From the 2000 census, 894 or 44.1% were Roman Catholic, while 689 or 34.0% belonged to the Swiss Reformed Church. Of the rest of the population, there were 7 members of an Orthodox church (or about 0.35% of the population), there were 2 individuals (or about 0.10% of the population) who belonged to the Christian Catholic Church, and there were 58 individuals (or about 2.86% of the population) who belonged to another Christian church. There were 8 individuals (or about 0.39% of the population) who were Jewish, and 8 (or about 0.39% of the population) who were Islamic.
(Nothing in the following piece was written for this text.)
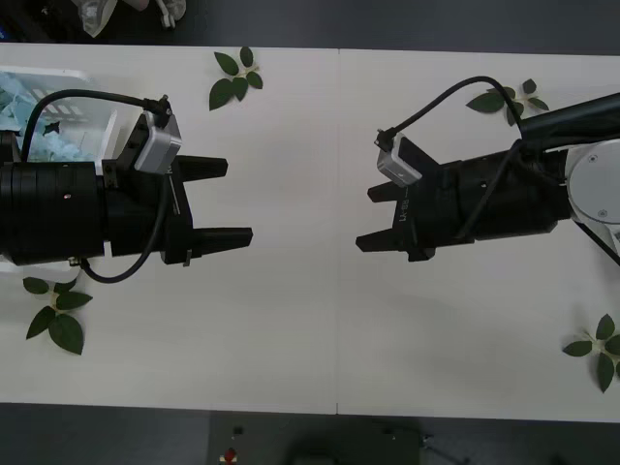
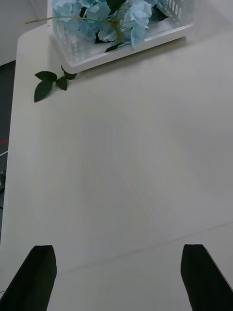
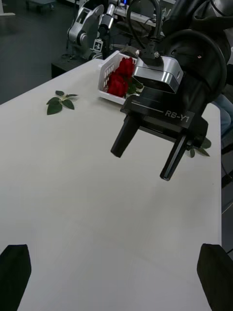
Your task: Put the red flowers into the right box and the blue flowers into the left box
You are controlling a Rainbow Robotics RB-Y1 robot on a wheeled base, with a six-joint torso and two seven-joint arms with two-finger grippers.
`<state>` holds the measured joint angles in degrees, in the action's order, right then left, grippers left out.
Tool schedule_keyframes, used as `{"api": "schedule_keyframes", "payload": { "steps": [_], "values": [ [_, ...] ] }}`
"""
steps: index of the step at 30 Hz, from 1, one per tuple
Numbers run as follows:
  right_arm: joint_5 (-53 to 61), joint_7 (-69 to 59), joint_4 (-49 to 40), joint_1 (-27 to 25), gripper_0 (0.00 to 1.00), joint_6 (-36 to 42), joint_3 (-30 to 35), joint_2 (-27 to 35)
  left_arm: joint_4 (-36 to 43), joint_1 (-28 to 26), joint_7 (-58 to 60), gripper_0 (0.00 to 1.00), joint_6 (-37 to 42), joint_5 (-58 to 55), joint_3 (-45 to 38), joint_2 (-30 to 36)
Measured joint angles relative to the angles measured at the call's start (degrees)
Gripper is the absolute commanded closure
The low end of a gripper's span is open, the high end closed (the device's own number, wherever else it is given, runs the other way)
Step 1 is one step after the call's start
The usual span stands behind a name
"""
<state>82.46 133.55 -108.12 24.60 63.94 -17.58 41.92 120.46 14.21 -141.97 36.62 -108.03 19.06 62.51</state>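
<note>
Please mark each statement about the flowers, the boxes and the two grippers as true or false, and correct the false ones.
1. The blue flowers lie in the left box. True.
2. The red flowers lie loose on the table. False: they are in the right box.
3. The left gripper holds a flower. False: it is open and holds nothing.
4. The right gripper is open above the table. True.
5. Loose leaf sprigs lie on the table. True.
</note>
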Motion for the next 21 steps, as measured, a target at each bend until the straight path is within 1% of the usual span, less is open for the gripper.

There were 7 individuals who were Buddhist, 1 individual who was Hindu and 1 individual who belonged to another church. 321 (or about 15.84% of the population) belonged to no church, are agnostic or atheist, and 31 individuals (or about 1.53% of the population) did not answer the question.

==Education==
In Pfeffingen about 845 or (41.7%) of the population have completed non-mandatory upper secondary education, and 475 or (23.4%) have completed additional higher education (either university or a Fachhochschule). Of the 475 who completed tertiary schooling, 66.7% were Swiss men, 22.1% were Swiss women, 7.2% were non-Swiss men and 4.0% were non-Swiss women.

As of 2000, there were 17 students in Pfeffingen who came from another municipality, while 220 residents attended schools outside the municipality.

==Sports==
Pfeffingen is home to Sm’Aesch Pfeffingen, a team that plays at the top national level in the Swiss Women's Volleyball League.